*Given data:*
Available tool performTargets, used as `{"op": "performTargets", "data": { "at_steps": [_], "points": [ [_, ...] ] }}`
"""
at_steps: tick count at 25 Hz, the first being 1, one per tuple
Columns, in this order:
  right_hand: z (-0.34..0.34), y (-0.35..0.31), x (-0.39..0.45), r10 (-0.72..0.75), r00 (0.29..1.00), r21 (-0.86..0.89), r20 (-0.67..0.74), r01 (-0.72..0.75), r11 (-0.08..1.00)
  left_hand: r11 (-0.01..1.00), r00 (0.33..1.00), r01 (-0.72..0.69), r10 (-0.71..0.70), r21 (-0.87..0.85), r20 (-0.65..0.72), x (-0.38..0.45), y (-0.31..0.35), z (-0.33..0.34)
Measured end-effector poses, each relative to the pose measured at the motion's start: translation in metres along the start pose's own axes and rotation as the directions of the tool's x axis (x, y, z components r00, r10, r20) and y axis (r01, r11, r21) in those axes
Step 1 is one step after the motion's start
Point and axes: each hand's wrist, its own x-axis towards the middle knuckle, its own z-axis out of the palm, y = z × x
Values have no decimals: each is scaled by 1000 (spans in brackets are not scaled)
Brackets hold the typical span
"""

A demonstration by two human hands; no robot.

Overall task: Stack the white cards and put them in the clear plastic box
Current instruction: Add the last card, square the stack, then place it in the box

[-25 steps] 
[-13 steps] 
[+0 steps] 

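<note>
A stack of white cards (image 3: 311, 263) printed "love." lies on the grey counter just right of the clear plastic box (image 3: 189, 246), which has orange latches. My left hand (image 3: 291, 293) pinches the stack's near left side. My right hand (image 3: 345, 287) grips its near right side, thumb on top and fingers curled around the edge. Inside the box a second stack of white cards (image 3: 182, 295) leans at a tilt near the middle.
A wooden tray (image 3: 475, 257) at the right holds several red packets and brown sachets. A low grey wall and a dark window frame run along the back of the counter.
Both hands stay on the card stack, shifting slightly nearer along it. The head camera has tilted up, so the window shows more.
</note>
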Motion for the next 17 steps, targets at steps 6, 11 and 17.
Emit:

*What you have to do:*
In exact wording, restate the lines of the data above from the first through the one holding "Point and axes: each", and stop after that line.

*The answer:*
Available tool performTargets, used as `{"op": "performTargets", "data": { "at_steps": [_], "points": [ [_, ...] ] }}`
"""
at_steps: tick count at 25 Hz, the first being 1, one per tuple
Columns, in this order:
  right_hand: z (-0.34..0.34), y (-0.35..0.31), x (-0.39..0.45), r10 (-0.72..0.75), r00 (0.29..1.00), r21 (-0.86..0.89), r20 (-0.67..0.74), r01 (-0.72..0.75), r11 (-0.08..1.00)
  left_hand: r11 (-0.01..1.00), r00 (0.33..1.00), r01 (-0.72..0.69), r10 (-0.71..0.70), r21 (-0.87..0.85), r20 (-0.65..0.72), x (-0.38..0.45), y (-0.31..0.35), z (-0.33..0.34)
Measured end-effector poses, each relative to the pose measured at the motion's start: translation in metres along the start pose's own axes and rotation as the directions of the tool's x axis (x, y, z components r00, r10, r20) and y axis (r01, r11, r21) in those axes
Step 1 is one step after the motion's start
Point and axes: each hand's wrist, its own x-axis towards the middle knuckle, its own z-axis out of the palm, y = z × x

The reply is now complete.